PROBLEM REQUIREMENTS:
If a line in the data below holds the word "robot", include it in the count. Give only the final number.

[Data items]
══════════════════════════════
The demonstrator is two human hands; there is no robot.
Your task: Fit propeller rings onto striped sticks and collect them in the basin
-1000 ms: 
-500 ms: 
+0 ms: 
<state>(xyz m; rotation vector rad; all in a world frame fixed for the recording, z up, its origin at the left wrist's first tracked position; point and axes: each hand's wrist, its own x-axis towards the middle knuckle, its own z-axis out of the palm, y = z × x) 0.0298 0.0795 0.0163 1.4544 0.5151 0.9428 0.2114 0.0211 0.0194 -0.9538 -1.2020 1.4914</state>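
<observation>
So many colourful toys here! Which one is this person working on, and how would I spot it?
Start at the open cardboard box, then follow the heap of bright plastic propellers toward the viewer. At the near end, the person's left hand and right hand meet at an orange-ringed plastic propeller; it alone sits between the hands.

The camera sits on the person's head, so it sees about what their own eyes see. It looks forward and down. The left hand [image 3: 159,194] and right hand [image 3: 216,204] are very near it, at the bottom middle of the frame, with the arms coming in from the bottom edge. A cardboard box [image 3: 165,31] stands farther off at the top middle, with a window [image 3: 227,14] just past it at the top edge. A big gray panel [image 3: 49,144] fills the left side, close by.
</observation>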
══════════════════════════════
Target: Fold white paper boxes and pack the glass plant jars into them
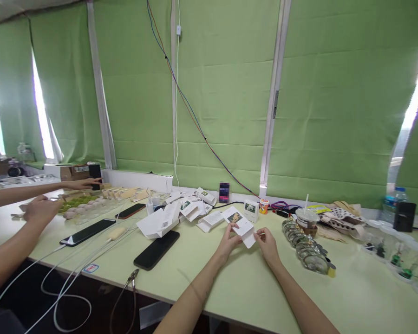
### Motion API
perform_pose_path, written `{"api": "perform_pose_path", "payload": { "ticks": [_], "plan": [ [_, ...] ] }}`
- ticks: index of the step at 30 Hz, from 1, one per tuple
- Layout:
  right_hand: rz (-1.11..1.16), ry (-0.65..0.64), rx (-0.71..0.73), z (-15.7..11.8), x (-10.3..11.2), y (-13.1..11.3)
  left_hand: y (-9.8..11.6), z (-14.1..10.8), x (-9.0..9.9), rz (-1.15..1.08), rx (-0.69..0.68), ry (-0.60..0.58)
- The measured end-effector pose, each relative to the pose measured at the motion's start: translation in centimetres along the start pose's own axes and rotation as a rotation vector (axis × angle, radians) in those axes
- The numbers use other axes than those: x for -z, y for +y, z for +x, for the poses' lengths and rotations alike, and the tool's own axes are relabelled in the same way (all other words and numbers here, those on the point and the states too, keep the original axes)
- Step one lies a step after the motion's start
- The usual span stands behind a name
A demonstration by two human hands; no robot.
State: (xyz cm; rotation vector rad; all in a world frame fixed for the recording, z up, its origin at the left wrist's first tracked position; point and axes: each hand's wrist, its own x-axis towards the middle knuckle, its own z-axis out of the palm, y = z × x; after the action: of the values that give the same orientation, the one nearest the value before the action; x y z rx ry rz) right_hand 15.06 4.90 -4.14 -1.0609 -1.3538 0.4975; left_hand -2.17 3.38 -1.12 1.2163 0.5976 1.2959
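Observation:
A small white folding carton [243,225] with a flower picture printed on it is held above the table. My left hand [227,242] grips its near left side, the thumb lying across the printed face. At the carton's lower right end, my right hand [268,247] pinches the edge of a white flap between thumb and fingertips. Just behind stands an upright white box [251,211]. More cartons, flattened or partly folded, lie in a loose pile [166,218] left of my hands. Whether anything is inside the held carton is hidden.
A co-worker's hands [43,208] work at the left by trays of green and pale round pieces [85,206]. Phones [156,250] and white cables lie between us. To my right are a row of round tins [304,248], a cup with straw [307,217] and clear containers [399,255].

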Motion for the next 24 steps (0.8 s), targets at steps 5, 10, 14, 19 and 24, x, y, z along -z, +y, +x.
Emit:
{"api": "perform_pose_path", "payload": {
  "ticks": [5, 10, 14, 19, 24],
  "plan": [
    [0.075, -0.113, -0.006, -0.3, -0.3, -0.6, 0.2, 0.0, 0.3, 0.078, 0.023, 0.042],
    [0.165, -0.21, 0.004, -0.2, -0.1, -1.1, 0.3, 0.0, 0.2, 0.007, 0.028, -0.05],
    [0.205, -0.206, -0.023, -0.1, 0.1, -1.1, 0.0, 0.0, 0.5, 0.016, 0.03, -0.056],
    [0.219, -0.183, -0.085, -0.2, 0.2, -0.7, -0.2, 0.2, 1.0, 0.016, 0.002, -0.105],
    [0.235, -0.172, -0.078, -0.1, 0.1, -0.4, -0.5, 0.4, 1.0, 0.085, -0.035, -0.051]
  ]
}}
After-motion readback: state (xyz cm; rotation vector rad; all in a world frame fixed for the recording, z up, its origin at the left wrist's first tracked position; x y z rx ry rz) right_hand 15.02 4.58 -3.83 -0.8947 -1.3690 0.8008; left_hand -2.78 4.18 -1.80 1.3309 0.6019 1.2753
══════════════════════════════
RESPONSE TO THE TASK:
2